每次贝拉与水仙相约回娘家,水仙总能感觉到沉重的氛围,父亲并不满意自己的长女迟迟
未能替夫家诞下继承人,而这也带给了贝拉更多不必要的压力。
原本就没有太多感情基础的联姻,那一刻,是如此摇摇欲坠,水仙担心着自己的姊姊,恐
怕在婚姻破灭的那一刻,会有什么从贝拉的心中熄灭。
她应该要是一朵骄傲带刺的花,她不该在沉重的压力灌溉下凋零。
面对贝拉的恳求,水仙最终心软了。
即使心如刀割,她还是答应把缀歌给了贝拉,不过,她跟贝拉约好一件事,她要让缀歌保
留着布莱克这个姓氏。
这是水仙唯一的坚持。
“所以,这就是真相嘛…”终于获得了想知道的真实,缀歌却比平常更加平静,平静到甚
至有些面无表情。
面对缀歌的沉默,这次,换水仙问出她一直想问的问题了。
“缀歌,贝拉带走妳的那些年,到底发生了什么?妳愿意告诉我吗?”水仙问道。
跟着贝拉一起去到法国雷斯壮家的缀歌,后来究竟过得如何?
在她音讯全无的消失直到被勒梅收养的这段时间,到底发生了什么事?
这一直是水仙的心病,她看得出来这也是缀歌的心病。
但是不管水仙如何旁敲侧击,用任何管道去打听,她始终无法得知究竟曾经发生过什么事
情。
迎接水仙的是一段良久的沉默。
“都已经过去了。
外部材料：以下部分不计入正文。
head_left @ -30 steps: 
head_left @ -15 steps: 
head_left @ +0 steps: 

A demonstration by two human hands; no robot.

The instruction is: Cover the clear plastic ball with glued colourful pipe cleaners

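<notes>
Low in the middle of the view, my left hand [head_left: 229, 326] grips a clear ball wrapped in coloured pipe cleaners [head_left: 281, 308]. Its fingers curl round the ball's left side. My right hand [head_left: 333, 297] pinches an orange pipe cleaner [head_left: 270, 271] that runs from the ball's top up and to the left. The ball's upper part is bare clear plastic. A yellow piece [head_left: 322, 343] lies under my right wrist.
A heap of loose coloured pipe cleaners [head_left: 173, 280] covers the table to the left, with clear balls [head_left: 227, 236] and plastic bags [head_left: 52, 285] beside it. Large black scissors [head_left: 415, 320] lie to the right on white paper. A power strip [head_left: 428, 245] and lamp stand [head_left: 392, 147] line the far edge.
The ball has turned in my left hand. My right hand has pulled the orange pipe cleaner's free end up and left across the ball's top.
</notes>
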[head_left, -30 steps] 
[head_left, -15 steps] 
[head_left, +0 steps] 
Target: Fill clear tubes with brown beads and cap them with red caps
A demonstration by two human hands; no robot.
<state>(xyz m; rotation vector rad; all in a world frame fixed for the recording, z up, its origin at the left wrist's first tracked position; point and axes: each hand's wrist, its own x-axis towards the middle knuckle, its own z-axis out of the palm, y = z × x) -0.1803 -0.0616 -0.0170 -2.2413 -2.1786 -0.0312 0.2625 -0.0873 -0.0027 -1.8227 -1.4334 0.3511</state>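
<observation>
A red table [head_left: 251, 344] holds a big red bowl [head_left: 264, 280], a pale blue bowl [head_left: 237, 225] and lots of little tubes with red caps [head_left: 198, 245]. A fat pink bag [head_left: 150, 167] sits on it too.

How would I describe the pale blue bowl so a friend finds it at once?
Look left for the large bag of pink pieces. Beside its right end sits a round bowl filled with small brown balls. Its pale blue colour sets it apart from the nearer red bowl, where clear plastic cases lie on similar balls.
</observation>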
”然后,缀歌躲避了水仙的问题。
她抬头看了看天空,不远处,下课的学生们开始三三两两地在校园中出没,属于斗士与家
人的独处时光该告一段落了。
“时间差不多了,我该走了,妳们会留下吗?”缀歌说。
“当然。”水仙理所当然地说。
看着缀歌渐渐走远的背影,水仙突然叫住了缀歌。
“缀歌,不管发生什么事,妳永远是马份家—是我的女儿,只有这一点是永远不会变的。
”水仙望着缀歌,目光中满是深沉的情感。
沉默了片刻后,缀歌给了水仙一个微笑。
她是知道的。
对于这一点,或许,她一直都是知道的。